Bothrops pauloensis snake venom-derived Asp-49 and Lys-49 phospholipases A2 mediates acute kidney injury by oxidative stress and release of inflammatory cytokines

Detalhes bibliográficos
Autor(a) principal: Marinho, Aline Diogo
Data de Publicação: 2021
Outros Autores: Silveira, João Alison de Moraes, Chaves Filho, Adriano José Maia, Jorge, Antônio Rafael Coelho, Nogueira Júnior, Francisco Assis, Pereira, Venúcia Bruna Magalhães, de Aquino, Pedro Everson Alexandre, Pereira, Cássia Arruda Souza, Evangelista, Janaina Serra Azul Monteiro, Macedo, Danielle Silveira, Lima Júnior, Roberto César Pereira, Toyama, Marcos Hikari [UNESP], Jorge, Roberta Jeane Bezerra, Pereira, Gustavo José Silva, Monteiro, Helena Serra Azul
Tipo de documento: Artigo
Idioma: eng
Título da fonte: Repositório Institucional da UNESP
Texto Completo: http://dx.doi.org/10.1016/j.toxicon.2020.12.004
http://hdl.handle.net/11449/208247
Resumo: The envenomation caused by the Bothrops pauloensis snake leads to severe local and systemic effects including acute kidney injury.
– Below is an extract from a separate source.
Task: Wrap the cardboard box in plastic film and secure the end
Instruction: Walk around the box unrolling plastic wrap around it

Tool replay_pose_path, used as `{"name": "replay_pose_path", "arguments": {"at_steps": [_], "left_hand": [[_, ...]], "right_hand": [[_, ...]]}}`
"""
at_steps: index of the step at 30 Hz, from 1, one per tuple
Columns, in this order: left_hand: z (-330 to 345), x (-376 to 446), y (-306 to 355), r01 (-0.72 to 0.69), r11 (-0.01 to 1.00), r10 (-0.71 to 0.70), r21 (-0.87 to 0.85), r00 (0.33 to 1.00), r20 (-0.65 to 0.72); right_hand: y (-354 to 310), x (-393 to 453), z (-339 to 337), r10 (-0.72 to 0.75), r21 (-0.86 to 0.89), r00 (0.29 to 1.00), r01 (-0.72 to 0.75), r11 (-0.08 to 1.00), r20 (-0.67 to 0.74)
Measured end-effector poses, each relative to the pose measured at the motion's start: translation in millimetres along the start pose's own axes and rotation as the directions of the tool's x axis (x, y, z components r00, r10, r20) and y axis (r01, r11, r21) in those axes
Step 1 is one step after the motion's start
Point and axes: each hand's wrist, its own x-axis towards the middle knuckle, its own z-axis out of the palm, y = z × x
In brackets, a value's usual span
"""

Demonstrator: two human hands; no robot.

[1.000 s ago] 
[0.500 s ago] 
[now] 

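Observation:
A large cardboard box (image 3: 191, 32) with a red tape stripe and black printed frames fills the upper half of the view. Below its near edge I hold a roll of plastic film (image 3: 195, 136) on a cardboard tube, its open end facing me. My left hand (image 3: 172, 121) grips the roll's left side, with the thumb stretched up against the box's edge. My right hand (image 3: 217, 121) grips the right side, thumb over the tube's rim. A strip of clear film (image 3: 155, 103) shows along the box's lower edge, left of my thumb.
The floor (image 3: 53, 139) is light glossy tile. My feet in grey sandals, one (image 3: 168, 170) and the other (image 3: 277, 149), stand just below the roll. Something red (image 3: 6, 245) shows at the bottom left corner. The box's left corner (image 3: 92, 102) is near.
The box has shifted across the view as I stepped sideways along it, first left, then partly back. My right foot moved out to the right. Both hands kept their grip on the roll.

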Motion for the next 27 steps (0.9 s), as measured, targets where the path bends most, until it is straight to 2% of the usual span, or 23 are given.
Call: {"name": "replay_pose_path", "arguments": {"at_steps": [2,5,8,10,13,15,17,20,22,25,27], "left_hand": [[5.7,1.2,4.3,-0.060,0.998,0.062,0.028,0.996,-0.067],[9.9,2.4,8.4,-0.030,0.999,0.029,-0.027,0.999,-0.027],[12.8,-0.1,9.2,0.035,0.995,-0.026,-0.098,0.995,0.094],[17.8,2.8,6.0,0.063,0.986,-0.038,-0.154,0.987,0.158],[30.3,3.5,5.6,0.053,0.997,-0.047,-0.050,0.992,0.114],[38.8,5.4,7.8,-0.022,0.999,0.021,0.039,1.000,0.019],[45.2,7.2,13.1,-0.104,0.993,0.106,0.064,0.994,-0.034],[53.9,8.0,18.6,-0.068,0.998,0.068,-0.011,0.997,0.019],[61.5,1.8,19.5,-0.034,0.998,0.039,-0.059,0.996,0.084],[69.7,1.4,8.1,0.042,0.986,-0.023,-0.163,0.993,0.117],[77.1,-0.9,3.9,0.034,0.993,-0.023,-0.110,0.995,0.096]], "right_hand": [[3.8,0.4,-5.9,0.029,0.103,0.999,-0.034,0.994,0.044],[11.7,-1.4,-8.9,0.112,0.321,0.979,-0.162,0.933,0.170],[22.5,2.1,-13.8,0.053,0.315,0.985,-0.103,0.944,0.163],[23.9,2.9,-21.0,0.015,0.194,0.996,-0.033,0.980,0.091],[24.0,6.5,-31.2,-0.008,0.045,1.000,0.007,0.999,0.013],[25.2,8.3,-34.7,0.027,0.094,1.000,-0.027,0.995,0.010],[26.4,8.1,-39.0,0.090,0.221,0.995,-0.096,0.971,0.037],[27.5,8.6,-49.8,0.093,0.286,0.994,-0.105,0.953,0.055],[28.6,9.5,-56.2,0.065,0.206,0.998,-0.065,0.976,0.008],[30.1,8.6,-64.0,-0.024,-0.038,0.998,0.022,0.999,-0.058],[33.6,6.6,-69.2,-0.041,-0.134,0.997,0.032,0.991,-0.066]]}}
In this study, we investigated the renal effects by phospholipases A2 (PLA2s), divided into two main subgroups, Asp-49 and Lys-49, isolated from the Bothrops pauloensis snake venom (BpV) in isolated rat kidney system. Both PLA2s (3 μg/mL), added alone to the perfusion system and analyzed for 120 min, had significant effects on isolated rat kidney. Asp-49 reduced Glomerular Filtration Rate (GFR) at 60, 90 and 120 min, and the percentage of total tubular sodium transport (%TNa+) and potassium transport (%TK+) at 120 min. Lys-49 increased Perfusion Pressure (PP) at 120 min and reduced GFR, %TNa+ and the percentage of total tubular chloride transport (%TCl−) at 60, 90 and 120 min. Cytokine release in the kidney tissues were increased with Asp-49 PLA2 (IL-10) and Lys-49 PLA2 (TNF-α, IL-1β, IL-10). Both increased MPO activity. Asp-49 PLA2 decreased Glutathione (GSH) and increased nitrite levels, while Lys-49 PLA2 increased Malondialdehyde (MDA), GSH and nitrite levels. Histological analysis of the perfused kidneys revealed the presence of glomerular degeneration and atrophy, deposit of proteinaceous material in Bowman's space and intratubular with both PLA2s. These findings indicated that both PLA2s modified the functional parameters in an isolated perfused kidney model with increased oxidative stress and cytokine release. PLA2s are one of the components at high concentration in BpV and our results provide important knowledge about their involvement with the nephrotoxic mechanism.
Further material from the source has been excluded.